--- ABOUT THIS EXERCISE ---
Reproduce the records below in full and without edits, omitting images.
━━ INPUT DATA ━━
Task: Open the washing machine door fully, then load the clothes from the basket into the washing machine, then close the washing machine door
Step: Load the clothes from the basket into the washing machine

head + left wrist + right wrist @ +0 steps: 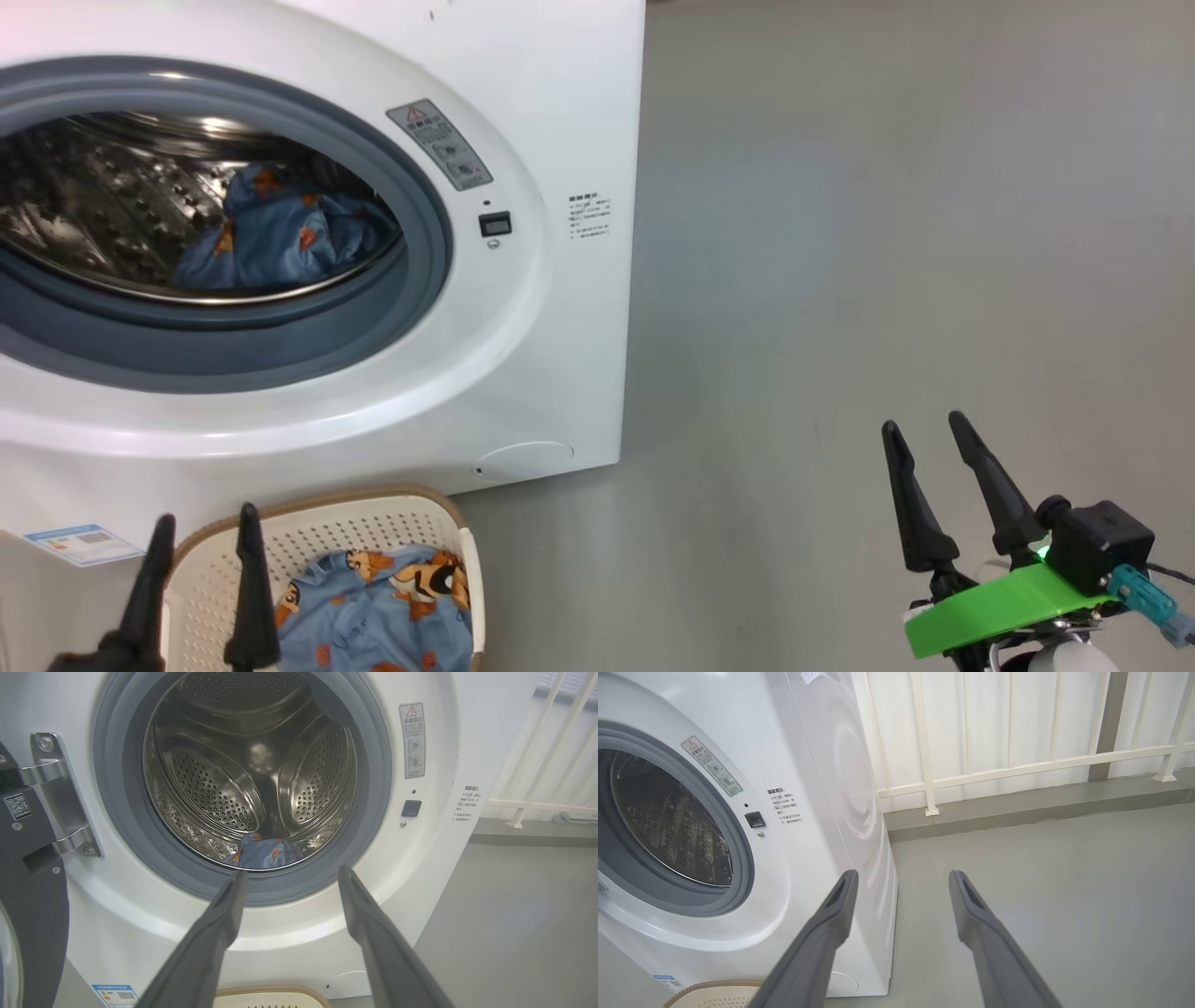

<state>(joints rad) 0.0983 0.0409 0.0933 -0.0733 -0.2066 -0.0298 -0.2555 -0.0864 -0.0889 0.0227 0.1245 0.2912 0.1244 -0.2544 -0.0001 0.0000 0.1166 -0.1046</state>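
Hanging with 2 dark fingers (250, 588) spread apart and empty over the left side of the basket (308, 532) in the head view: left gripper (206, 515), aimed at the washing machine (560, 308). Swung aside on its steel hinge (60, 793) at the left edge of the left wrist view, the washing machine door (28, 914), round hatch wide open. Lying low in the steel drum (243, 774), beyond and above the left gripper's fingertips, 1 piece of the clothes (271, 233); crumpled in the basket, just right of those fingertips and lower, another in the same blue cartoon print. Held well off to the right over bare grey floor (887, 233), right gripper (922, 422), jaws likewise apart with nothing between them, far from basket and clothes, near the machine's right front corner in the right wrist view.
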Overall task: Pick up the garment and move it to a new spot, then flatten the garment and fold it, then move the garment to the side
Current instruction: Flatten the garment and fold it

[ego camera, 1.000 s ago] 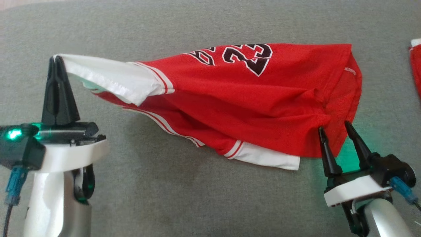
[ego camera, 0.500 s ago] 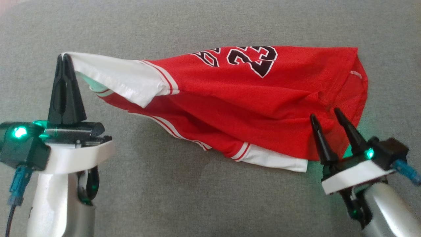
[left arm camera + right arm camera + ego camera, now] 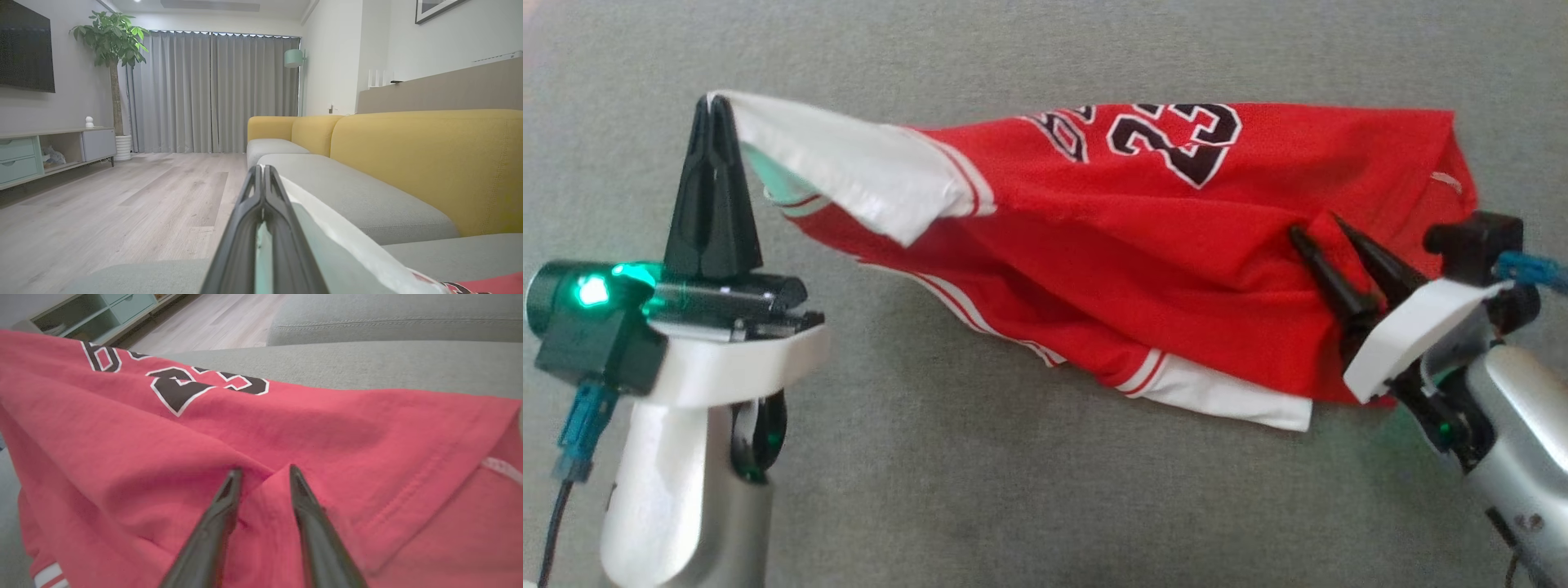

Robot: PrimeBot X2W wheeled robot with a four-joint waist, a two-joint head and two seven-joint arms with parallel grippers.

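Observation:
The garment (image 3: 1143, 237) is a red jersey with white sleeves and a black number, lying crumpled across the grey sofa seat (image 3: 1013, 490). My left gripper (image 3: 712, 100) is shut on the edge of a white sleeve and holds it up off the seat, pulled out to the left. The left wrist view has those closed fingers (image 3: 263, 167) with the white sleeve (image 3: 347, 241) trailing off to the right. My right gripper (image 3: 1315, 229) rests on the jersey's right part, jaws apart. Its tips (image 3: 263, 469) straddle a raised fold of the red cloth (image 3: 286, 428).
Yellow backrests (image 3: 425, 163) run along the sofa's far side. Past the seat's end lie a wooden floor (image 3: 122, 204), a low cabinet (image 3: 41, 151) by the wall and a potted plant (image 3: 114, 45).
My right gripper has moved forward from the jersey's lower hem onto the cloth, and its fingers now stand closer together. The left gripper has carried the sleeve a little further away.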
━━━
--- SOLUTION FOR THIS TASK ---
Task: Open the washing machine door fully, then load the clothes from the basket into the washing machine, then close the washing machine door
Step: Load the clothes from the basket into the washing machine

head + left wrist + right wrist @ +0 steps: 

<state>(joints rad) 0.0983 0.0409 0.0933 -0.0733 -0.2066 -0.0298 -0.2555 -0.0864 -0.0889 0.0227 0.1245 0.2912 0.1244 -0.2544 -0.0001 0.0000 0.1166 -0.1046</state>
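Hanging with 2 dark fingers (250, 588) spread apart and empty over the left side of the basket (308, 532) in the head view: left gripper (206, 515), aimed at the washing machine (560, 308). Swung aside on its steel hinge (60, 793) at the left edge of the left wrist view, the washing machine door (28, 914), round hatch wide open. Lying low in the steel drum (243, 774), beyond and above the left gripper's fingertips, 1 piece of the clothes (271, 233); crumpled in the basket, just right of those fingertips and lower, another in the same blue cartoon print. Held well off to the right over bare grey floor (887, 233), right gripper (922, 422), jaws likewise apart with nothing between them, far from basket and clothes, near the machine's right front corner in the right wrist view.
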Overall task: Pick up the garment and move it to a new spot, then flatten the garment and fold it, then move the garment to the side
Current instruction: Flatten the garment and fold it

[ego camera, 1.000 s ago] 
[ego camera, 0.500 s ago] 
[left arm camera + right arm camera + ego camera, now] 

Robot: PrimeBot X2W wheeled robot with a four-joint waist, a two-joint head and two seven-joint arms with parallel grippers.

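Observation:
The garment (image 3: 1143, 237) is a red jersey with white sleeves and a black number, lying crumpled across the grey sofa seat (image 3: 1013, 490). My left gripper (image 3: 712, 100) is shut on the edge of a white sleeve and holds it up off the seat, pulled out to the left. The left wrist view has those closed fingers (image 3: 263, 167) with the white sleeve (image 3: 347, 241) trailing off to the right. My right gripper (image 3: 1315, 229) rests on the jersey's right part, jaws apart. Its tips (image 3: 263, 469) straddle a raised fold of the red cloth (image 3: 286, 428).
Yellow backrests (image 3: 425, 163) run along the sofa's far side. Past the seat's end lie a wooden floor (image 3: 122, 204), a low cabinet (image 3: 41, 151) by the wall and a potted plant (image 3: 114, 45).
My right gripper has moved forward from the jersey's lower hem onto the cloth, and its fingers now stand closer together. The left gripper has carried the sleeve a little further away.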

What has been written completes the answer.